TI10 beastcoast: In search of redemption

Dota 2 Andreea “divushka” Esanu

A couple of years after they became South America’s highest placed roster on the TI stage with Infamous, the five players, now fighting under the beastcoast banner, are looking to deliver another memorable performance and make their fans proud.

After StingeR and co placed top 8 at TI9, the roster was signed in the post-event shuffle by beastcoast, and since then they have stuck together and overcome numerous challenges, including the past year and a half of the pandemic. Their final objective never changed and they’ve kept their focus on what’s important: The International 10.
 

Swimming upstream

However, the 2020 online-only period isn’t exactly something that they can be proud of in terms of results. beastcoast was one of the two South American teams qualified for the Los Angeles Major and as the tournament was the first in the long line of canceled events due to pandemic, they reigned champions of the online version of ESL One put together for each region. Unfortunately, that was their only title through the entire year, although they played in numerous online competitions after that.

Through the last several years, South America has always produced a team that would go and deliver some flamboyant upsets and creates some chaos in the most important tournaments. However, they are yet to deliver a championship team, and while there are many logistical reasons that prevent the SA teams from thriving, they also lacked in the in-game discipline department.
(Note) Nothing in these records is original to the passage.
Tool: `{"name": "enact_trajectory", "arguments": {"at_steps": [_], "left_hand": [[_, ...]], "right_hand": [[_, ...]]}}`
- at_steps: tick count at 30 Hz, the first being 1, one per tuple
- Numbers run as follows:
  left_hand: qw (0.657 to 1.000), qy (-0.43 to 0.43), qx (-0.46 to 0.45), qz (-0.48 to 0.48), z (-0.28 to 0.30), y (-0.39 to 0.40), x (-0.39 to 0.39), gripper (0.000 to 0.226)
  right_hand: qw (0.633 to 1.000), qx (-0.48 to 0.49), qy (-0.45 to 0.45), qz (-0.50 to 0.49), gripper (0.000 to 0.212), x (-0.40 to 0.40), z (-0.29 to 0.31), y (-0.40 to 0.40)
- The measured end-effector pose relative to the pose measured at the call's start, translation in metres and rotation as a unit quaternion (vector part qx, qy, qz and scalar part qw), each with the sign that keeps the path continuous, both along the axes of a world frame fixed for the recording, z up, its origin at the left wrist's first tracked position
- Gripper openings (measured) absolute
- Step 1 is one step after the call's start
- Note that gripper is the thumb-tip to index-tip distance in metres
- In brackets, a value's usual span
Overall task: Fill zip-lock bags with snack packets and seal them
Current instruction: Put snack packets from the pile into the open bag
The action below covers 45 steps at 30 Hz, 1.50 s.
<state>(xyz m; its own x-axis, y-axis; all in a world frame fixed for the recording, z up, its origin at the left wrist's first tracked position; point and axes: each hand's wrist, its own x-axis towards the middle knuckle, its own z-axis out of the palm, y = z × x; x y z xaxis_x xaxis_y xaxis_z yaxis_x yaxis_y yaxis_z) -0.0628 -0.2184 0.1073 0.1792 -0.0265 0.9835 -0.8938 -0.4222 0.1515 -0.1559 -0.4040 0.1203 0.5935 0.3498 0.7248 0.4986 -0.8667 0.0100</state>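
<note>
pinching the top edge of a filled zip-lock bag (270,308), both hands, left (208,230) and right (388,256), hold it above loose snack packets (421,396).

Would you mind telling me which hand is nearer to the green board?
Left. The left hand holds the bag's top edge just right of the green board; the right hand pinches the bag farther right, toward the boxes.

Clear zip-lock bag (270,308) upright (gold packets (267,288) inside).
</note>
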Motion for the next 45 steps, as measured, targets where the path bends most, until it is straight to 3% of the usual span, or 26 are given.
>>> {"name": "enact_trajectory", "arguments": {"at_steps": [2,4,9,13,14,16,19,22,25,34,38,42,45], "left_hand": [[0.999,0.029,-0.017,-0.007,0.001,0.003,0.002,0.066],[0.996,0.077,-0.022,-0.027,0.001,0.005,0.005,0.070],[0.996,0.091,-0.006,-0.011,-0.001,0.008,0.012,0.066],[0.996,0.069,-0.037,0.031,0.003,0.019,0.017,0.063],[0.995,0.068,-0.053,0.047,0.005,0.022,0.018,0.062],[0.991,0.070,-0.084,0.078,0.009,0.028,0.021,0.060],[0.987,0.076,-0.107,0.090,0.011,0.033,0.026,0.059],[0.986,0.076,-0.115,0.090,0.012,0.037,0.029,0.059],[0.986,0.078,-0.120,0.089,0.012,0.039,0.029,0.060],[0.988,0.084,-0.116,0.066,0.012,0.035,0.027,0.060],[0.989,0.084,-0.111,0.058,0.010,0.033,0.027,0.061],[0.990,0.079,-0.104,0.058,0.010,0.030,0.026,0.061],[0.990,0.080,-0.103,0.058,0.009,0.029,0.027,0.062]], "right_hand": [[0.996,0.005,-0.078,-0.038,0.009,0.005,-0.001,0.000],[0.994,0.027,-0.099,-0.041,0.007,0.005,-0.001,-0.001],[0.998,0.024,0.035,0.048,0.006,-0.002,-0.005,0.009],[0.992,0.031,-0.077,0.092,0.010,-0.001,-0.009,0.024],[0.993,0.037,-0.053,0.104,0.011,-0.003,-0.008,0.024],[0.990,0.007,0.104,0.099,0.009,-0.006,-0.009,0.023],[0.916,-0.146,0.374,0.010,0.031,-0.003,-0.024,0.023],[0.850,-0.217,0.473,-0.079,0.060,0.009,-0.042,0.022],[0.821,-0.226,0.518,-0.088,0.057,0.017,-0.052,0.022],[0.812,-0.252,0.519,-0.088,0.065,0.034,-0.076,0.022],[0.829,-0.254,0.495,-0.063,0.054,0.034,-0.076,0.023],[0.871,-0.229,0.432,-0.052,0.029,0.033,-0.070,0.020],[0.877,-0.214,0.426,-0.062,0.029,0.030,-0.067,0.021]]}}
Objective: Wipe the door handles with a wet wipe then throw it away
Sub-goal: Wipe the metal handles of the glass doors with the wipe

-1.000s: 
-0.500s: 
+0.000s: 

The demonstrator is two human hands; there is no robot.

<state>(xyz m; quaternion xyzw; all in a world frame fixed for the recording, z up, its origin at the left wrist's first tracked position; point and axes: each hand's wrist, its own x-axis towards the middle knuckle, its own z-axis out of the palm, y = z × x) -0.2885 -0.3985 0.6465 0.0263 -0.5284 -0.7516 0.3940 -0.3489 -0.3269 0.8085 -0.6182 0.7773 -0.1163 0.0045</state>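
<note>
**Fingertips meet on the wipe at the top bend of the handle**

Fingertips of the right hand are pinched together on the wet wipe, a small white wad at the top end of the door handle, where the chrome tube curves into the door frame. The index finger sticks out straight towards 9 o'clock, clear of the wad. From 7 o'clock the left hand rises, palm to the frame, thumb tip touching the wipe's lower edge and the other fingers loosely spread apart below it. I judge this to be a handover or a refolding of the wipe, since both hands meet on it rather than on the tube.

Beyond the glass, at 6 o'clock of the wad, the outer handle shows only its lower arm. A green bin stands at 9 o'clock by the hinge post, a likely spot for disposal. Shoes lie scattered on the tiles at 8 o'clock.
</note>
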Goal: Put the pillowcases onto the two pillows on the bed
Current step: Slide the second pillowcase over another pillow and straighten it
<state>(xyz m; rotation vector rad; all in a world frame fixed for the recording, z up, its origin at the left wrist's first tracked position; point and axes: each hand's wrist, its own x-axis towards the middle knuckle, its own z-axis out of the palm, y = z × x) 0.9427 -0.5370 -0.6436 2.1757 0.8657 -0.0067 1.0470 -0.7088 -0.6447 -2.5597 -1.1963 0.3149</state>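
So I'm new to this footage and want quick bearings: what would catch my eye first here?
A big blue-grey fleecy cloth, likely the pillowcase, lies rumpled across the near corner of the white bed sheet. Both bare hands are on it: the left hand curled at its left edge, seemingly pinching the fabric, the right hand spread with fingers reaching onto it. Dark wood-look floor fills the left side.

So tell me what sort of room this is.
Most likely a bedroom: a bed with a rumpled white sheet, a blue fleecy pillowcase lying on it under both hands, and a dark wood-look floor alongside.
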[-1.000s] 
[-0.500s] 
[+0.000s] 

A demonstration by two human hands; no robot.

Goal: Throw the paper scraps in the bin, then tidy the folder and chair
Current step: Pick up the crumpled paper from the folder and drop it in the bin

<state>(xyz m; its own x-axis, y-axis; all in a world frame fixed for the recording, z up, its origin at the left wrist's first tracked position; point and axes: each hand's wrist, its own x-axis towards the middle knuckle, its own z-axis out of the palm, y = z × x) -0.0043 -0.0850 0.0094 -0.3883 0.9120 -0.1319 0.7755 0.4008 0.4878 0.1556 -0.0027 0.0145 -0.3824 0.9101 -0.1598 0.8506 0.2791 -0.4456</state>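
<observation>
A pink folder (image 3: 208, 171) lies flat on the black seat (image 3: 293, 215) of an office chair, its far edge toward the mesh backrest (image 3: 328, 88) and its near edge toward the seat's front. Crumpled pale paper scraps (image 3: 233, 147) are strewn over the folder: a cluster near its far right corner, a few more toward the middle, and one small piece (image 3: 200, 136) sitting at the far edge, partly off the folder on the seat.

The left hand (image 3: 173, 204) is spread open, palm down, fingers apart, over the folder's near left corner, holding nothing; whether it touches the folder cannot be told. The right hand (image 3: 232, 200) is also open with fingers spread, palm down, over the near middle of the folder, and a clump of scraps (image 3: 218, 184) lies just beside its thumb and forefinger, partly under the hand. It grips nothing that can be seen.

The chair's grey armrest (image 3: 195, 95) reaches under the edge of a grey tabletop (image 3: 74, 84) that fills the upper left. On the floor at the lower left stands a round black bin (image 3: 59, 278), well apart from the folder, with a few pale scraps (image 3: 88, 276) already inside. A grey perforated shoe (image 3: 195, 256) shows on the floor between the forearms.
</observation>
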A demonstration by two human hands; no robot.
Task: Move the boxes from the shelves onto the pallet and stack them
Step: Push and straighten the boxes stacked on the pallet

When talking about SA Dota, oftentimes it’s brought into discussion their players’ temper and the fact that they are driven by strong emotions. An unsatisfactory group stage run or a loss in the early playoff bracket stage is usually followed by an exit in the following elimination series.

However, beastcoast is one of the teams that actually adapted to the lower bracket pressure and this is how they delivered the upsets in the previous years, including TI9.

photo courtesy of Valve

They’ve made it to the top 8 at TI9 without having a coach or an analyst with them and without too much time to practice. Back then, they had just a week of bootcamp in China before the event, but the fact that they didn’t really have time to reveal too much from their gameplay in the pre-event scrimmage might have been actually beneficial for them. However, the absence of a coach at TI was felt and acknowledged by the players. Hence, this year they won’t repeat the same mistake.

beastcoast welcomed the SA veteran Mariano "Papita" Caneda in the coaching position early this August when they’ve already gathered for the pre TI-10 bootcamp. They’ve started the more intense practice for the biggest tournament of the year in North America and will have several weeks of bootcamp in Europe as well before TI10. 

beastcoast roster
Hector Antonio “K1” Rodriguez
Jean Pierre “Chris Luck” Gonzales
Adrian “Wisper” Cespedes Dobles
Elvis “Scofield” De la Cruz Peña
Steven “StingeR” Vargas Mamani
coach: Mariano “Papita” Caneda

Although they are one of the 12 teams that secured their spot at TI10 via Dota Pro Circuit points, beastcoast isn’t one of the teams that shined or stood out during the year. They had two good runs through the regional SA leagues, placing first in the first season and second in the next one. Unfortunately, when they were SA first seed team, at the Singapore Major, they couldn’t make it to the tournament due to covid related issues. Along with NAVI, they were the only two teams to miss the event entirely, and while for the CIS representative the competitive year continued with an absolute disaster, beastcoast found the strength to carry on.

More than that, the circumstances that led to them not making the trip created an even stronger bond between the players, who now every time they are given the opportunity, they talk about the strong friendship connection they have and about their ability to resolve any issues they might have by openly discussing them.

Him being the reason that prevented the team from going to the Major had a strong impact on Scofield, who in May this year decided to talk openly about his acute anxiety and how he works on overcoming it.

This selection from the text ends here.